The MDP also campaigned for its “Agenda 19” which comprises 19 ‘concept papers’ that will form the basis of the government’s legislative agenda.

It includes promulgation of laws to introduce a minimum wage, unemployment benefits and a personal income-tax.

Strengthening the asset disclosure regime, pursuing transitional justice and reforming the judiciary are also high on MDP’s list of priorities.

 

These moves are being seen as a clear attempt to hold the previous ‘anti-India’ regime’s leaders to account.

Maldives, it may be recalled, was the theatre of India’s first armed intervention in the Indian Ocean region in 1988 when paratroopers went in on the request of the then president Maumoon Abdul Gayoom who faced an attempted coup.

Indian troops quelled the attempt to overthrow him, the Maldivians were suitably grateful, and very close bonds developed between the two nations.

But over the past decade China has become a major player in the Maldives and garnered support from various quarters. Indeed, Chinese loans for projects account for around 70% of Maldives’ national debt.

China’s infrastructure projects in the Maldives include a bridge linking the capital Malé and the airport, and construction of multiple housing units. The total Chinese debt is estimated to be between $1.5 billion and $3 billion.

The new government has said it is still trying to figure out the “causes for the country’s dire economic/debt situation”.

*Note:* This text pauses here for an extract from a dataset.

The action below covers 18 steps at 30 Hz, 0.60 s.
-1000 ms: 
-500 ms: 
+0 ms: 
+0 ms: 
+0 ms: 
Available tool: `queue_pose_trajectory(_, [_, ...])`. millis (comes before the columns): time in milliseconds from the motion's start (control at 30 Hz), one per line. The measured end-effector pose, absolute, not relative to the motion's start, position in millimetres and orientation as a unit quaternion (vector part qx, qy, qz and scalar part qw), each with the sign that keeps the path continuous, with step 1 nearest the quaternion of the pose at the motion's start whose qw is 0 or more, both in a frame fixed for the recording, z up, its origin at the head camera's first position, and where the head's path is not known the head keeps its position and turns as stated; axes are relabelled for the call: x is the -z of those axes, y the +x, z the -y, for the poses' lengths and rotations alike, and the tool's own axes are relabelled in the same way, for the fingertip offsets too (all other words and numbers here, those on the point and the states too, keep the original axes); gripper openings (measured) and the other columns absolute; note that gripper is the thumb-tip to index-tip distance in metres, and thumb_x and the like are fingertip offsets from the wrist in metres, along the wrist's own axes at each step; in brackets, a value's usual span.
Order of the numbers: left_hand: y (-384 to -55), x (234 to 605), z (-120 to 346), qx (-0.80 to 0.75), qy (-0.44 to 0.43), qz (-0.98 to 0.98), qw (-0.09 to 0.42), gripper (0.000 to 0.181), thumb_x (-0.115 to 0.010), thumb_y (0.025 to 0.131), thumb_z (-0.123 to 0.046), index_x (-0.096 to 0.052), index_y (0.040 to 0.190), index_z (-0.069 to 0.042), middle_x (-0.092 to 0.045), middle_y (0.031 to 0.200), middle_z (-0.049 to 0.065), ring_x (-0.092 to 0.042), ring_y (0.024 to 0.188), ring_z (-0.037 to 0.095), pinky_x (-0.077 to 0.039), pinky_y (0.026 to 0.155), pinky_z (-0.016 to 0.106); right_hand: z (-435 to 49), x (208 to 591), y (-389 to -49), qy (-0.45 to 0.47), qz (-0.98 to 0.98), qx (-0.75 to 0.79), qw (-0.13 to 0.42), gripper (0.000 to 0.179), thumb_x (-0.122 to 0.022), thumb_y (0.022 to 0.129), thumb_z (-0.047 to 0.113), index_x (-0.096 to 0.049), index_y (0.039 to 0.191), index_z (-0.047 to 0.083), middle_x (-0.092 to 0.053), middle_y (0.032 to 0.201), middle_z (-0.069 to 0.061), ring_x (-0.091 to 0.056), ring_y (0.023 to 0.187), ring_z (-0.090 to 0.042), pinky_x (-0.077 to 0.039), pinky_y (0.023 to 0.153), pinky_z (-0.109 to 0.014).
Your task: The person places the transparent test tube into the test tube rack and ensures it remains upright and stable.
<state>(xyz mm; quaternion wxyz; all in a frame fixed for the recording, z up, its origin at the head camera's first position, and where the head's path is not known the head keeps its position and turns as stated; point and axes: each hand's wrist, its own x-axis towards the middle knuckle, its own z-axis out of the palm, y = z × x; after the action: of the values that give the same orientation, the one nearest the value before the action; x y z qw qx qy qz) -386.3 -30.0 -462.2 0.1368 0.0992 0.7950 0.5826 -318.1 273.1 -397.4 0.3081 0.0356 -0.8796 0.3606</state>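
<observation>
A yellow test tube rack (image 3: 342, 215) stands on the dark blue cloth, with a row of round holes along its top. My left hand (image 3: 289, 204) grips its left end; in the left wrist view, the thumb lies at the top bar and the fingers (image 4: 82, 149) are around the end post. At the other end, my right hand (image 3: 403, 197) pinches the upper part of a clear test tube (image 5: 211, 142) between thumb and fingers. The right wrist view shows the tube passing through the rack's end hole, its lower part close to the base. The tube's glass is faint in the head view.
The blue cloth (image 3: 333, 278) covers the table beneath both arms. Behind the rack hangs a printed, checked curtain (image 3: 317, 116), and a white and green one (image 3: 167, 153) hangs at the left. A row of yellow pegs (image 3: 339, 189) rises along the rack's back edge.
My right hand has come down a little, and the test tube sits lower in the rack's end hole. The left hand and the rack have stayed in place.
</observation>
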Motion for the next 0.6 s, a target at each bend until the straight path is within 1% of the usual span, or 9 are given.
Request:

New Delhi suspects its strategic depth was sought to be limited in its own backyard, as it were, by Beijing’s policy of ‘encirclement’. It is a claim vociferously denied by China which says no such policy exists.

But India, which has only itself to blame for the deterioration of bilateral relations with Maldives over the past 15 years when it clearly took its eyes off the ball, believes it has regained its leverage after the election results.

In fact, New Delhi announced financial assistance of $1.4 billion for the island nation in December 2018, ostensibly to help Male break free of Beijing’s “debt-for-leverage” model of diplomacy.

High-end tourism, a major source of revenue and employment in the Maldives, also benefits from collaboration with Indian hospitality and allied service-provider companies.

The Solih Administration has signed a spate of agreements between the Maldives and India on enhanced security cooperation in the Indian Ocean region, deeper trade ties and easy work visas for professionals. A slew of high-level bilateral visits has also served to cement relations.

But China too looms large and is very much in the game especially given its economic prowess and diplomatic heft.

The new Maldivian regime is expected to re-calibrate ties with China to correct its ‘tilt’ of recent years while simultaneously ensuring the country does not become an Indian client-state.

It is a difficult tightrope to walk.

But the island’s economic prosperity, social cohesion, fight against radicalisation among its majority Muslim population and security depend on how successfully Nasheed-Solih negotiate this tricky path.